→ **WORK ORDER**
Retype the whole listing verbatim and keep the pictures out of it.

→ **EXTRACTED RECORDS**
..........

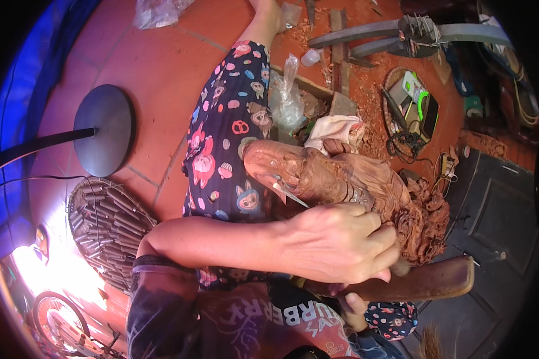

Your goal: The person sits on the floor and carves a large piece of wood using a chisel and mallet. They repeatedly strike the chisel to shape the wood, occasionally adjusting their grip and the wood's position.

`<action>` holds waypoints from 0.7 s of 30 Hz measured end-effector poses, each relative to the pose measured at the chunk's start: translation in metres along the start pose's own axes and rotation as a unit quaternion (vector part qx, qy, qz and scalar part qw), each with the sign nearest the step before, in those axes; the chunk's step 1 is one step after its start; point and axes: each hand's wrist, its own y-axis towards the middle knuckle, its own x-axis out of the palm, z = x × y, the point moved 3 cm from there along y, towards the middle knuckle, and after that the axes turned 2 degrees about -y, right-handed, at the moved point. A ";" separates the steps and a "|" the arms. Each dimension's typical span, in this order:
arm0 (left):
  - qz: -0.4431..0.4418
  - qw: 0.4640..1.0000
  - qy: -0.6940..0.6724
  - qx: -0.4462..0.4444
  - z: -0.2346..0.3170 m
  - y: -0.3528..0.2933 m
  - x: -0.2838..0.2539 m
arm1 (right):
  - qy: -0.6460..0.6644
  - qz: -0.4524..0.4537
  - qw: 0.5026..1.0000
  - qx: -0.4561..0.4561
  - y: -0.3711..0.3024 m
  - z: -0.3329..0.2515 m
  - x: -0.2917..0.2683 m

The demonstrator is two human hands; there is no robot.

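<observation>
My left hand (pixel 347 242) reaches across from the left, its fingers curled into a fist above a long brown flat bar (pixel 425 281). Whatever the fist holds is hidden. Just below the bar, my right hand (pixel 357 308) shows mainly a bent thumb and part of a finger; the rest is covered, and its grip is hidden too. Beyond the left fist lies a large reddish-brown wood carving (pixel 341 170), with a rounded end, folds and rough carved parts. A thin pale pointed tool (pixel 290 194) shows between the carving and the left wrist.
A round basket (pixel 108 221) of dark sticklike pieces sits at left, near a dark round stand base (pixel 105 130). Wood shavings litter the tiled floor by a tray (pixel 408 113) of small items. Curved grey bars (pixel 401 36) bound with wire are at far right. My patterned trouser leg (pixel 227 137) stretches forward.
</observation>
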 end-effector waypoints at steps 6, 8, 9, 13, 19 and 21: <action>-0.024 0.992 -0.096 -0.084 -0.009 0.020 0.002 | -0.014 0.012 0.999 -0.050 0.002 -0.014 -0.004; 0.010 0.991 -0.094 -0.092 -0.014 0.020 0.006 | -0.018 0.013 0.998 -0.052 0.003 -0.013 -0.006; 0.023 0.991 -0.093 -0.094 -0.016 0.020 0.005 | -0.018 0.012 0.998 -0.052 0.004 -0.013 -0.006; 0.040 0.986 -0.099 -0.129 -0.019 0.019 0.007 | -0.010 -0.005 0.999 -0.043 0.006 -0.009 -0.008; 0.073 0.984 -0.098 -0.129 -0.021 0.021 0.004 | 0.036 0.008 0.996 -0.081 0.007 -0.005 -0.007; 0.071 0.984 -0.104 -0.129 -0.021 0.021 0.004 | 0.039 0.007 0.995 -0.093 0.007 -0.006 -0.007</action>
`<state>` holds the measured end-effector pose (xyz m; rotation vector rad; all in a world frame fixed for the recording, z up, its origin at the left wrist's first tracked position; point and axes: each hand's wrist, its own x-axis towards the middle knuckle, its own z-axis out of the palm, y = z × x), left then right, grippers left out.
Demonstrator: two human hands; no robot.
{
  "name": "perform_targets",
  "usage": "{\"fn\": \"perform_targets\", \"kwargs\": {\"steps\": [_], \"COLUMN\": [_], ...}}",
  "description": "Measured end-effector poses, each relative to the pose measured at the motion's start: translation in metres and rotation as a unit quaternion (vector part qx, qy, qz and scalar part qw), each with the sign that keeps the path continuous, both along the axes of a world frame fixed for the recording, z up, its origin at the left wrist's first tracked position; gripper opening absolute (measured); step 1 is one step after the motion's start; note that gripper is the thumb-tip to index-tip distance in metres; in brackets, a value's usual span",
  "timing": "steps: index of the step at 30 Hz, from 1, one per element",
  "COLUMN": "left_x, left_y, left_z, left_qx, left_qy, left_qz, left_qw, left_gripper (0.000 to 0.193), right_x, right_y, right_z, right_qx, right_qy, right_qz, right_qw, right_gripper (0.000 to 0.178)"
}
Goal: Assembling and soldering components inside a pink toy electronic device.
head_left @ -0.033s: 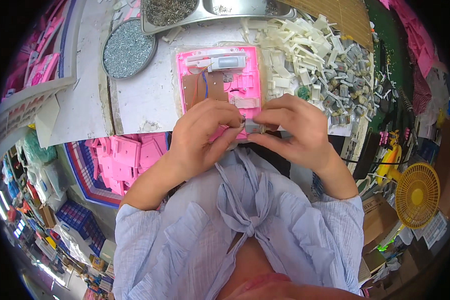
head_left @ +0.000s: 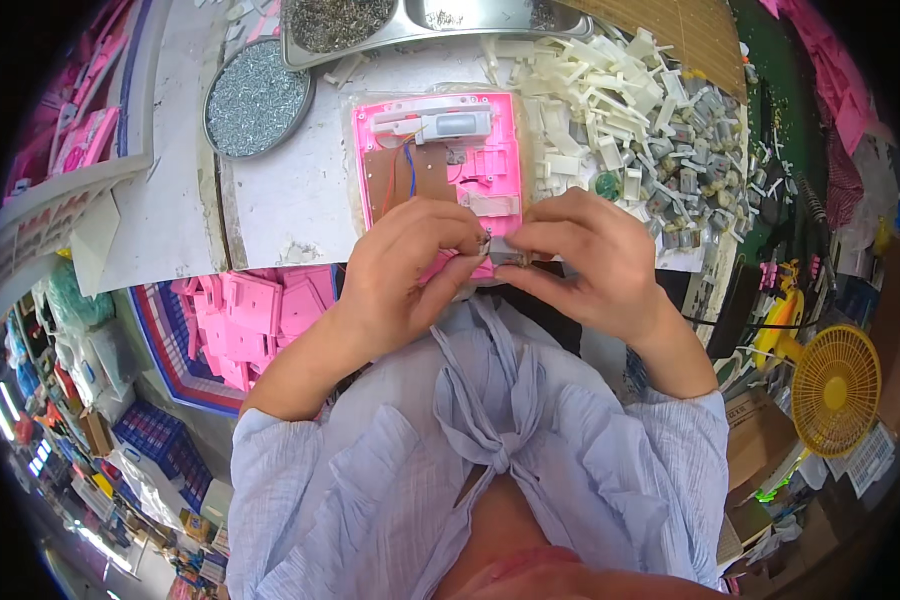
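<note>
A pink plastic housing [head_left: 512, 130] lies in front of me, with a brown board [head_left: 435, 165], red and blue wires and a grey-white module [head_left: 460, 124] inside it. Over its near edge, my left hand [head_left: 405, 258] is closed in a pinch on a small metallic-looking piece [head_left: 485, 240]. Close beside it, my right hand [head_left: 600, 250] pinches thumb to fingers at the housing's near right corner. What the right fingertips hold is mostly hidden; a small greyish part shows there. Both hands cover the near part of the housing.
A round tray of screws [head_left: 260, 98] stands at the left. Beyond the housing is a metal tray [head_left: 405, 45] with small parts. White plastic pieces [head_left: 610, 95] and small grey parts [head_left: 685, 190] are heaped at the right. A basket [head_left: 175, 375] of pink panels sits below the table's left side.
The fingertips of my left hand have shifted very slightly, showing a little more of the small piece. Otherwise everything stays in place.
</note>
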<state>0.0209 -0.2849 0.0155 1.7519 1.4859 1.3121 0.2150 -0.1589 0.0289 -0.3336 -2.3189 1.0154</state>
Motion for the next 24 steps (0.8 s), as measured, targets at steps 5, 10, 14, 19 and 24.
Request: {"fn": "perform_targets", "kwargs": {"steps": [5,10,14,19,24], "left_x": [0.001,0.008,0.007,-0.013,-0.053], "left_y": [-0.003,-0.006,-0.011,-0.016,0.016], "left_z": [-0.005,-0.008,-0.005,0.004,-0.004], "left_qx": [-0.013,-0.003,-0.004,0.045,0.018], "left_qy": [0.023,0.016,0.036,0.099,0.128], "left_qz": [0.006,0.069,0.079,0.080,0.169], "left_qw": [1.000,0.998,0.996,0.991,0.977], "left_gripper": [0.027,0.027,0.025,0.032,0.046], "right_x": [0.001,0.001,0.001,0.004,0.000], "right_y": [-0.005,-0.005,-0.005,0.003,0.026], "right_z": [-0.004,-0.011,-0.013,-0.010,-0.026], "right_qx": [0.087,0.100,0.101,0.080,-0.019], "right_qy": [0.020,0.044,0.049,0.025,-0.002], "right_qz": [-0.001,-0.016,-0.024,-0.038,-0.118], "right_qw": [0.996,0.994,0.993,0.996,0.993], "right_gripper": [0.038,0.038,0.039,0.036,0.029]}}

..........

→ **TASK ANSWER**
Your goal: The person sits on the floor and carves a large piece of wood using a chisel and mallet. They repeatedly strike the chisel to shape the wood, occasionally adjusting their grip and the wood's position.

`<action>` holds waypoints from 0.7 s of 30 Hz measured end-effector poses, each relative to the pose measured at the chunk's start: translation in metres along the start pose's own axes and rotation as a unit quaternion (vector part qx, qy, qz and scalar part qw), each with the sign nearest the step before, in those axes; the chunk's step 1 is one step after its start; point and axes: each hand's wrist, its own y-axis towards the middle knuckle, its own x-axis out of the palm, z = x × y, the point moved 3 cm from there along y, towards the middle knuckle, and after that the axes turned 2 degrees about -y, right-handed, at the moved point. A ";" separates the steps and a "|" the arms. Each dimension's typical span, in this order:
arm0 (left):
  - qz: -0.4431..0.4418
  - qw: 0.4640..1.0000
  - qy: -0.6940..0.6724
  - qx: -0.4462..0.4444
  - z: -0.2346..0.3170 m
  - y: -0.3528..0.2933 m
  - x: -0.2838..0.2539 m
arm1 (right):
  - qy: -0.6460..0.6644
  - qz: -0.4524..0.4537
  - qw: 0.5026..1.0000
  - qx: -0.4561..0.4561
  - y: -0.3711..0.3024 m
  - z: -0.3329..0.2515 m
  - x: -0.2917..0.2683 m

The demonstrator is two human hands; there is no robot.

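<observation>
My left hand (pixel 347 242) reaches across from the left, its fingers curled into a fist above a long brown flat bar (pixel 425 281). Whatever the fist holds is hidden. Just below the bar, my right hand (pixel 357 308) shows mainly a bent thumb and part of a finger; the rest is covered, and its grip is hidden too. Beyond the left fist lies a large reddish-brown wood carving (pixel 341 170), with a rounded end, folds and rough carved parts. A thin pale pointed tool (pixel 290 194) shows between the carving and the left wrist.
A round basket (pixel 108 221) of dark sticklike pieces sits at left, near a dark round stand base (pixel 105 130). Wood shavings litter the tiled floor by a tray (pixel 408 113) of small items. Curved grey bars (pixel 401 36) bound with wire are at far right. My patterned trouser leg (pixel 227 137) stretches forward.
</observation>
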 end-effector waypoints at steps 6, 8, 9, 13, 19 and 21: <action>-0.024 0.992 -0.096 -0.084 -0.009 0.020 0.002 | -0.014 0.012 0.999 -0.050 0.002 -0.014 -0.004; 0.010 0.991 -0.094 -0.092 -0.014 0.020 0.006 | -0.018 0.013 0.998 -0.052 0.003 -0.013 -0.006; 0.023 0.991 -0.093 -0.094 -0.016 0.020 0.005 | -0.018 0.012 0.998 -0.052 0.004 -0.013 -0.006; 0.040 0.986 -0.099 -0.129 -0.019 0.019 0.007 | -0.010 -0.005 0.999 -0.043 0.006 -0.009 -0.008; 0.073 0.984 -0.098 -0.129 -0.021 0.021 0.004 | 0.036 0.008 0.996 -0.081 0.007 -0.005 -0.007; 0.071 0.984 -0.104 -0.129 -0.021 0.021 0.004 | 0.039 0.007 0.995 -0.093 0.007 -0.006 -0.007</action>
`<state>` holds the measured end-effector pose (xyz m; rotation vector rad; all in a world frame fixed for the recording, z up, its origin at the left wrist's first tracked position; point and axes: each hand's wrist, its own x-axis towards the middle knuckle, its own z-axis out of the palm, y = z × x), left then right, grippers left out.
Demonstrator: two human hands; no robot.
{
  "name": "perform_targets",
  "usage": "{\"fn\": \"perform_targets\", \"kwargs\": {\"steps\": [_], \"COLUMN\": [_], ...}}",
  "description": "Measured end-effector poses, each relative to the pose measured at the motion's start: translation in metres and rotation as a unit quaternion (vector part qx, qy, qz and scalar part qw), each with the sign that keeps the path continuous, both along the axes of a world frame fixed for the recording, z up, its origin at the left wrist's first tracked position; gripper opening absolute (measured); step 1 is one step after the motion's start; note that gripper is the thumb-tip to index-tip distance in metres; in brackets, a value's usual span",
  "timing": "steps: index of the step at 30 Hz, from 1, one per element",
  "COLUMN": "left_x, left_y, left_z, left_qx, left_qy, left_qz, left_qw, left_gripper (0.000 to 0.193), right_x, right_y, right_z, right_qx, right_qy, right_qz, right_qw, right_gripper (0.000 to 0.178)"
}
Goal: Assembling and soldering components inside a pink toy electronic device.
head_left @ -0.033s: 
head_left @ +0.000s: 
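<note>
A pink plastic housing [head_left: 512, 130] lies in front of me, with a brown board [head_left: 435, 165], red and blue wires and a grey-white module [head_left: 460, 124] inside it. Over its near edge, my left hand [head_left: 405, 258] is closed in a pinch on a small metallic-looking piece [head_left: 485, 240]. Close beside it, my right hand [head_left: 600, 250] pinches thumb to fingers at the housing's near right corner. What the right fingertips hold is mostly hidden; a small greyish part shows there. Both hands cover the near part of the housing.
A round tray of screws [head_left: 260, 98] stands at the left. Beyond the housing is a metal tray [head_left: 405, 45] with small parts. White plastic pieces [head_left: 610, 95] and small grey parts [head_left: 685, 190] are heaped at the right. A basket [head_left: 175, 375] of pink panels sits below the table's left side.
The fingertips of my left hand have shifted very slightly, showing a little more of the small piece. Otherwise everything stays in place.
</note>
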<state>0.0209 -0.2849 0.0155 1.7519 1.4859 1.3121 0.2150 -0.1589 0.0289 -0.3336 -2.3189 1.0154</state>
Motion for the next 24 steps (0.8 s), as measured, targets at steps 5, 10, 14, 19 and 24.
Request: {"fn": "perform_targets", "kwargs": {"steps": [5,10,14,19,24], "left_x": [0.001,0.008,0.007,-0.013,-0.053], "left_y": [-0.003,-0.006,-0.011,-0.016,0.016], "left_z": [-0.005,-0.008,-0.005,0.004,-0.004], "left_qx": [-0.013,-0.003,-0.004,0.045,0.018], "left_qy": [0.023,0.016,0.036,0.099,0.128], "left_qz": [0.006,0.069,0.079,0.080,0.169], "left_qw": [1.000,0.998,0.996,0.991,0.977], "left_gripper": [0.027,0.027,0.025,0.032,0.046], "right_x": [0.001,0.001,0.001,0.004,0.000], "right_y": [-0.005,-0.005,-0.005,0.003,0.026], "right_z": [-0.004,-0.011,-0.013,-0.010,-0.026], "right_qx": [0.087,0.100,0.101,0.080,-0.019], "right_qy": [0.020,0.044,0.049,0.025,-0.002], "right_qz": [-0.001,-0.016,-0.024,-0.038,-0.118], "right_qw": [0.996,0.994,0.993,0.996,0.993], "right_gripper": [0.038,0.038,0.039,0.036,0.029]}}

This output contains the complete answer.